Wer mein Tagebuch schon länger liest, weiß, daß der Genosse Außenminister, Sergej Viktorowitsch Lawrow, mir ganz besonders ans Herz gewachsen ist. Er ist eine Art missing link zwischen Putin, der ja so hoch oben über allem schwebt, daß er fast gottgleich geworden ist, und dem gemeinen Volk. Lawrow ist Prophet und gleichzeitig die Stimme seines Herrn. Aber er hat auch durchaus sein eigenes Gepräge, was man schon an seiner finsteren Miene ablesen kann.
Jetzt hat er mit kühnen Worten in einen der größten Konflikte zwischen Deutschland und Rußland eingegriffen. Worum geht es?
Es geht um Lisa – „unser Mädchen Lisa“, wie der Genosse Lawrow es ausdrückt, denn Lisa lebt zwar in Berlin-Marzahn, aber weil es ein rußlanddeutsches Mädchen ist, gehört es natürlich in die Botmäßigkeit der russischen Weltenherrscher.

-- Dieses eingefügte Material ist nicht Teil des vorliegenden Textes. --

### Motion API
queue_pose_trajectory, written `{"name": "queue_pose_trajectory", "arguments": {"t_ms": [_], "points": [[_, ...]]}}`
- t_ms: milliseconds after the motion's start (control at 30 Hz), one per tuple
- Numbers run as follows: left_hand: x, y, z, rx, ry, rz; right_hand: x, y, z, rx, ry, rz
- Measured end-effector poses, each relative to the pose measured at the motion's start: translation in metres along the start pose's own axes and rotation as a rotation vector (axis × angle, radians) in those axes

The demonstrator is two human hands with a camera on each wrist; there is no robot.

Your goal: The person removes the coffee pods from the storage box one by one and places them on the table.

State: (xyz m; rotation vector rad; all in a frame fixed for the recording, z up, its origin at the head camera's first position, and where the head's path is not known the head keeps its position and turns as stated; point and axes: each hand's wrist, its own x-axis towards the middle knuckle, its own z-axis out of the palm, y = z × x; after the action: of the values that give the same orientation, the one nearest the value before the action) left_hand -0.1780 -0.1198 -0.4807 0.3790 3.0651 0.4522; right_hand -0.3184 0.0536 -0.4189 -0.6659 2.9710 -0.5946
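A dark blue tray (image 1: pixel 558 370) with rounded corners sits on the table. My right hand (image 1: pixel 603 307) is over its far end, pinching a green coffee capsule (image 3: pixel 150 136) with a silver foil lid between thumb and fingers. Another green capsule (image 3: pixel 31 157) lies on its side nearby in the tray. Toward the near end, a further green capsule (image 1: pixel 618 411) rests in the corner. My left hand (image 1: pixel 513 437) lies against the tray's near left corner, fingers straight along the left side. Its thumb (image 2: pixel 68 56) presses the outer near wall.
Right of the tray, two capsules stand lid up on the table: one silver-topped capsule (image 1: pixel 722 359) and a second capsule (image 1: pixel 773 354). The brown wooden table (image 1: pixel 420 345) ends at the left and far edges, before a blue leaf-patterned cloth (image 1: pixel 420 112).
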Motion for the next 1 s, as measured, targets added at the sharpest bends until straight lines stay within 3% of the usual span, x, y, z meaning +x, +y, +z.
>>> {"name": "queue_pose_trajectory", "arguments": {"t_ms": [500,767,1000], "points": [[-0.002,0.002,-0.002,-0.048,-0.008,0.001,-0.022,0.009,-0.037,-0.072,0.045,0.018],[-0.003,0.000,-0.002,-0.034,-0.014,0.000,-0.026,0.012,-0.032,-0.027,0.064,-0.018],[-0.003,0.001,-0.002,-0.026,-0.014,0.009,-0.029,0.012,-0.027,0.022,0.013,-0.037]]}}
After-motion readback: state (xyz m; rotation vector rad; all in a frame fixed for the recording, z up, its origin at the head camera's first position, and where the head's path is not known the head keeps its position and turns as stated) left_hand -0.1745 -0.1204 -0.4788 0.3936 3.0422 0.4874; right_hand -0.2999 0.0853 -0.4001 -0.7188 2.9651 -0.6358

Lisa also, 13 Jahre alt, war über 30 Stunden lang verschwunden, und als sie zu ihren Eltern zurückkam, erzählte sie von „südländisch“ aussehenden Männern, die sie vergewaltigt hätten. Bei den Vernehmungen durch die Polizei verwickelte sie sich immer mehr in Widersprüche, so daß die Polizei am Ende sicher war, daß es nie eine Vergewaltigung gegeben hat. Lisa soll zu den beiden Türken, den „südländischen“ Männern, schon vor der angeblichen Entführung sexuelle (einvernehmliche!) Kontakte gehabt haben.
Soweit die in solchen Dingen erfahrenen Polizisten. Aber die haben die Rechnung ohne den Genossen Lawrow gemacht, der (womöglich) inkognito in Marzahn war und alles durchs Schlüsselloch beobachtet hat. Dafür sprechen seine profunden Kenntnisse über das Geschehen: das Verschwinden des Mädchens sei von der deutschen Polizei „verheimlicht worden“, und zwar aus „irgendwelchen Gründen“. Es würde etwas „vertuscht“ von den deutschen Behörden.
Da gerät also ein pubertierendes Mädchen, das (so wie es aussieht) einfach nur ein kleines Abenteuer mit einer kleinen Lüge vor den Eltern verbergen wollte, unversehens in die Mühlen der Weltpolitik. Und wer hat dafür gesorgt? Mein Freund, der Genosse Lawrow!
Mit der stillschweigenden Billigung seines Chefs setzt er den gesamten Lügenapparat des neuen Sowjetrußland in Bewegung, läßt in Berlin sogenannte „Demonstranten“ aufmarschieren und hetzt die Welt gegen Deutschland auf.
Es mag sein, daß die beiden „südländischen Männer“ sich eines Mißbrauchs schuldig gemacht haben. Aber viel, viel schlimmer ist der Mißbrauch des Mädchens durch den Genossen Lawrow, der ohne jedes Schamgefühl seine ganze politische Macht einsetzt, um einer ungeliebten Regierung zu schaden. Dafür ist ihm jedes Mittel recht, auch der kaltblütige Mißbrauch eines Mädchens für sein billiges politisches Kalkül.
Tiefer, so habe ich manchmal in den letzten Monaten beim Nachdenken über Rußland gedacht, kann ein Land moralisch nicht mehr sinken.
Aber der Genosse Lawrow hat mir wieder einmal gezeigt: doch! es geht!
Nach unten ist in der Großen Sowjetunion moralisch immer noch ganz, ganz viel Platz!